For the past 20 years Michael Cornish has been steadily building up investments for a comfortable retirement.
Michael, who turned 65 six days ago, is a big fan of tax-friendly Isas - as he was of Peps - and has put together a portfolio worth £500,000, most of it outside the clutches of the taxman.
Yet what is striking about Michael's portfolio is its composition. Until recently there were no investment funds, open-ended investment companies (Oeics) or unit trusts, run by insurance giants such as Legal & General, Prudential or Scottish Widows.
Nearly all the funds he held were managed by big investment names such as BlackRock, Jupiter, New Star and JPMorgan, or some of the 'niche' stock market players such as Lloyd George Management and Investec.
'I'm quite a sophisticated investor,' says Michael, who is divorced and runs his own business in Bridgwater, Somerset, providing back-up power supply systems to major companies. 'As a client of financial adviser Hargreaves Lansdown, I see what funds it is recommending, but at the end of the day I select all my holdings.

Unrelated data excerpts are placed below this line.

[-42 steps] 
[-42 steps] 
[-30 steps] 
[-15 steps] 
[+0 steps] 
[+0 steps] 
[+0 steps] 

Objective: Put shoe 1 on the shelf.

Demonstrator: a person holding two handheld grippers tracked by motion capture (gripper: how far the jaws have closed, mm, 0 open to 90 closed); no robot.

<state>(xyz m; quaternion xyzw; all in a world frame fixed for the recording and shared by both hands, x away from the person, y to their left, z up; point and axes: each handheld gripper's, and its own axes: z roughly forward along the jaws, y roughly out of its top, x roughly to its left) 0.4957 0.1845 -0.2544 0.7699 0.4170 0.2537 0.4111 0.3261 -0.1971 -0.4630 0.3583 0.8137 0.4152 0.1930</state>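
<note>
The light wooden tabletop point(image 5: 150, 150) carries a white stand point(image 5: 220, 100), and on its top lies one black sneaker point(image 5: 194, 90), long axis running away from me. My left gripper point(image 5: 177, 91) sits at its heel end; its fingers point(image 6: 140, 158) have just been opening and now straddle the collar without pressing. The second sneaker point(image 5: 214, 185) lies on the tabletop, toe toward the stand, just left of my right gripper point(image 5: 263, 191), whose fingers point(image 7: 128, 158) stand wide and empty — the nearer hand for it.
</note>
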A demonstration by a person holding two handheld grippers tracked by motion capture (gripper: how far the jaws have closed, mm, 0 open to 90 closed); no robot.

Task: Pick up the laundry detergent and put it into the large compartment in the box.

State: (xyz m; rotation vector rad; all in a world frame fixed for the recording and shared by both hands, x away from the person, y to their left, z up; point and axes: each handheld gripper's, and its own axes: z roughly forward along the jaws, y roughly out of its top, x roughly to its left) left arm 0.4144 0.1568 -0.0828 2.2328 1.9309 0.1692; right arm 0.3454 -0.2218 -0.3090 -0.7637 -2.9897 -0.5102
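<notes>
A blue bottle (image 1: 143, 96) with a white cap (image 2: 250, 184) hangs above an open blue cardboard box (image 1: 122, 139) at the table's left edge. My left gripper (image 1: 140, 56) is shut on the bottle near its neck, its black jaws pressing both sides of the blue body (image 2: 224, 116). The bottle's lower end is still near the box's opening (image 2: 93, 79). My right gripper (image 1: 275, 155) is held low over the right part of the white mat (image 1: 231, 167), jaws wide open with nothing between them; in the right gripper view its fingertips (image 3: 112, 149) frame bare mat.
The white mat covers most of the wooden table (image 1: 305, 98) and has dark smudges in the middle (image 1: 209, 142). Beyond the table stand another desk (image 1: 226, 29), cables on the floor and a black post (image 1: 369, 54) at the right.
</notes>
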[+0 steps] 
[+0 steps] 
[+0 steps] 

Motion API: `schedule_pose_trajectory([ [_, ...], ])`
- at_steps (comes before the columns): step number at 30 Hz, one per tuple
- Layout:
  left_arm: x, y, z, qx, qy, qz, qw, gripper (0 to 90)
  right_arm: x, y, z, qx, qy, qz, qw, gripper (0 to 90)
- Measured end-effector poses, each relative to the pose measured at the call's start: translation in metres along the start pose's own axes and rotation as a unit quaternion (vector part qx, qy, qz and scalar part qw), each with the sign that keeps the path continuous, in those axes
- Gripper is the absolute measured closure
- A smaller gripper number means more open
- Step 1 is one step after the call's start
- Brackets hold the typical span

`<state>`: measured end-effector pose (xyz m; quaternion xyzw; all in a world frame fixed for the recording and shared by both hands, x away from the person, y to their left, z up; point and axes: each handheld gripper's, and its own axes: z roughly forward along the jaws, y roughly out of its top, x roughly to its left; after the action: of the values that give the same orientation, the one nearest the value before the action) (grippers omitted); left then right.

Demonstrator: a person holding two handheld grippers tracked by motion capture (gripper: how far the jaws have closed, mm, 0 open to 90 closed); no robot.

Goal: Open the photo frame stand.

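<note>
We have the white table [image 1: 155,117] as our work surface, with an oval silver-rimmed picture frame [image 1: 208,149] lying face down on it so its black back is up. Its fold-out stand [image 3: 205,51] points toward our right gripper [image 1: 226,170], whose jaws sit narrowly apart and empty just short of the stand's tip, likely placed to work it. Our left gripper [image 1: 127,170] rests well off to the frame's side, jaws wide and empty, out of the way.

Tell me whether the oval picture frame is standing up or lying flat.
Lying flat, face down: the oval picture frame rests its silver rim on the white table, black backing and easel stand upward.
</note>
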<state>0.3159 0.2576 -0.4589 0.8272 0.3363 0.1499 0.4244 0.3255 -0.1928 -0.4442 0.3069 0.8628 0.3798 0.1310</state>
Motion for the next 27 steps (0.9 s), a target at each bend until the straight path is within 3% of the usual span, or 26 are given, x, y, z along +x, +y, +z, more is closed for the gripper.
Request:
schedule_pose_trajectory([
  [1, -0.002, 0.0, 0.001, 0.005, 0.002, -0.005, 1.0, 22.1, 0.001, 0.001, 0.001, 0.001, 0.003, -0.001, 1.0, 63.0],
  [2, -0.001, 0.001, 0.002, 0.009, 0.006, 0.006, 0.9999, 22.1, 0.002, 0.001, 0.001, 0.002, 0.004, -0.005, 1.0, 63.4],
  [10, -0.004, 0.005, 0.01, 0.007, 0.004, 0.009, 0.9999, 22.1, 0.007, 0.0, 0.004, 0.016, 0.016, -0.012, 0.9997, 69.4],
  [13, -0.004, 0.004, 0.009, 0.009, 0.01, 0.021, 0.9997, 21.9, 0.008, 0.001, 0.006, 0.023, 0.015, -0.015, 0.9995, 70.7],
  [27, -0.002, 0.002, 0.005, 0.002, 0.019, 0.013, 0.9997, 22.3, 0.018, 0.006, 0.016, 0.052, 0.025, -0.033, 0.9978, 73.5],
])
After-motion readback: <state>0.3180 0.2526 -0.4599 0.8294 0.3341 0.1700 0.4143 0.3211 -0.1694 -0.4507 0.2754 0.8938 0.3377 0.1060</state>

'And until recently I've never thought insurance companies made good fund managers. They seemed mired in mediocrity. I'd rather put my money with a company focused purely on investment management.'
But it seems things are changing for the better. Slowly but surely some of the big insurance companies are waking up to the need to deliver better investment performance.
And it has meant some funds run by traditionally unglamorous insurance companies are appearing on the radar of discerning investors such as Michael.
He has now added Standard Life UK Equity Income, Standard Life UK Equity Unconstrained and Norwich Union Special Situations to his holdings. 'Some insurers appear determined to make their mark in the investment funds market and I'm happy to back them if they can prove to me that good performance means as much to them as it does to me,' says Michael.
Insurance companies have responded to accusations of mediocrity in four ways. Some, such as Norwich Union, Scottish Widows and Standard Life, have set up dedicated fund management businesses.
Others, such as Axa, Prudential and Friends Provident, have bought investment businesses with proven records in the shape of Framlington, M&G and Foreign & Colonial, though embattled Friends Provident is in the process of selling F&C as a result of an overhaul of its business. Some, such as Legal & General, have concentrated on offering cheap and simple products such as index-tracking funds.
One person who believes that insurers are keen to improve is James Dalby, fund development manager at Norwich Union. Three years ago he was an independent adviser at Bates Investment Services in Leeds. He admits that investment funds run by insurance companies seldom won his approval, including Norwich Union's 41 funds.
But Dalby says Norwich Union has woken up to its inadequacies. 'For too long, insurers have been poor fund managers,' he says. 'They've had bigger fish to fry, such as managing multi-billion pound with-profits funds. Yet the notion of delivering poor performance is now untenable.'
Dalby points to the recent decision by Aviva, Norwich Union's parent company, to beef up its Morley arm as evidence that investment management is an increasingly important piece of the jigsaw. Morley manages Norwich Union's investment funds and will be re-branded Aviva Investors.
Dalby says the greater freedom given to fund managers to generate superior returns is reaping rewards. 'Eighteen months ago, David Lis, head of UK equities at Morley, encouraged fund managers to become conviction investors - to go out and back their best ideas rather than always playing it safe and sound,' he says. 'It was a loosening of the reins.